Long term, and results, is exactly what progressives want to ignore.
What welfare does the rich receive? I earn more than my bare needs, and I receive nothing. I'm up a tax bracket and I have to pay in for those who don't have my ambition and drive.
It's possible but unlikely that you don't receive any 'welfare', depending on your job, etc.
If you own a home, drive a car, have health insurance from your employer, got a degree, use a bank, eat food.. there's little in the economy that doesn't receive some subsidy, direct or indirect.
Now the people closest to the subsidy get the most.
The problem is of course your net benefit is far far lower than if you actually paid your full share directly. I'm not saying you shouldn't avail yourself of this, or could choose not even if you wanted to in many cases. But redistribution is endemic to our economy, and redistribution is the problem, economically, and ethically.
OM,
Predicting what boring old Tony would say...not that impressive. Challenge yourself man, set the bar higher.
Re: Mainer,
I sometimes enjoy turning over rocks just to see what comes out...
sometimes ?
Don't know, Stevie, but if you want to give me back the $4.95 I spent on It, I'll take it.
I kind of agree with Stevie King. Rich liberals should be taxed 100%.
Don't know, Stevie, but if you want to give me back the $4.95 I spent on It, I'll take it.
... but... but: that's MY money!
Fuck that. How about the $23.75 I spent on the 7th book of the Gunslinger series. Give it back to me in nickels so I can shove them up his ass. No, wait. I swore to never give him any more money, so I'll just take the refund.
Give it back to me in nickels so I can shove them up his ass.
... *sigh*... some writers have all the luck...
People are still reading Stephen King?
Geez not since the late eighties if you had any sense.
You're right - It came out in the early 1980's, and after that, I only read a collection of short stories (he probably can still do okay on those) and Needful Things, both of which I got free, and the latter convincing me to never read anything else he wrote.
Well, he did write Gerald's Game, Dolores Claiborne, and The Green Mile in the 90's. I don't think he's written anything really good since then. A few OK novels, but nothing very memorable.
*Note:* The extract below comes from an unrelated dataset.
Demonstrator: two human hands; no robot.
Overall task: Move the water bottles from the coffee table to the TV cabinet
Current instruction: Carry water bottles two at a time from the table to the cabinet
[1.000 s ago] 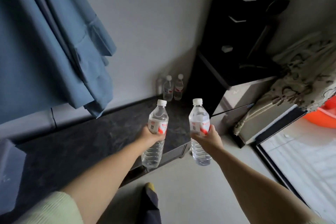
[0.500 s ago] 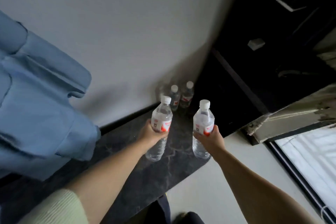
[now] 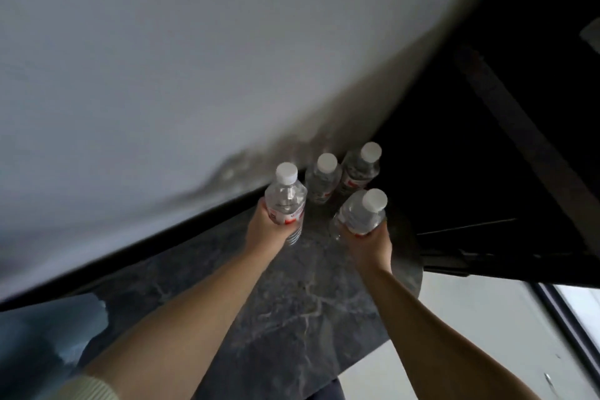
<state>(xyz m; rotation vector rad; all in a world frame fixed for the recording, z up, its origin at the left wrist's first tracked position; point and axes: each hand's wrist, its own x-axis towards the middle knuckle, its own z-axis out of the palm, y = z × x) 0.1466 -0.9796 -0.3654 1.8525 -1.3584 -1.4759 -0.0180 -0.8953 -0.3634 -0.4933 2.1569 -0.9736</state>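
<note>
Bottles of water are held upright, 1 in the left hand [image 3: 264, 228] and 1 in the right hand [image 3: 368, 245], fingers wrapped round each, low over the TV cabinet [image 3: 292, 302] top, likely so they can be stood down without tipping. Past them, against the wall [image 3: 162, 58], 2 more bottles [image 3: 341, 177] stand side by side; their red and white labels are too blurry to read.

A plain pale-grey wall [image 3: 162, 58] fills the upper left — a tall black unit [image 3: 487, 140] stands at right, pale floor [image 3: 438, 318] and bright daylight [image 3: 581, 308] below it.
</note>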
It's been twenty-five years -- a quarter of a friggin' century -- since Stephen King has contributed anything worthwhile to the horror genre.
Robert McCammon, Dan Simmons, Joe R. Lansdale, Dan Wells, Tom Piccirilli and Jonathan Mayberry (just for starters, mind you) for the good stuff, nowadays.
King recently told a Florida rally, "As a rich person, I'm paying 28 percent in taxes. What I want to ask you is, why am I not paying 50?"
Will whichever Reason reader is currently holding that brave, suffering Mr. King's hapless family members hostage at bayonet point -- thereby bodily preventing him from vaulting athletically towards his checkbook, in a frenzied, noble effort to hand over one-half of everything he has ever owned to the poor, underfed U.S. government -- please, please kindly stand back, and allow the man to freakin' GIVE, already -- ?!?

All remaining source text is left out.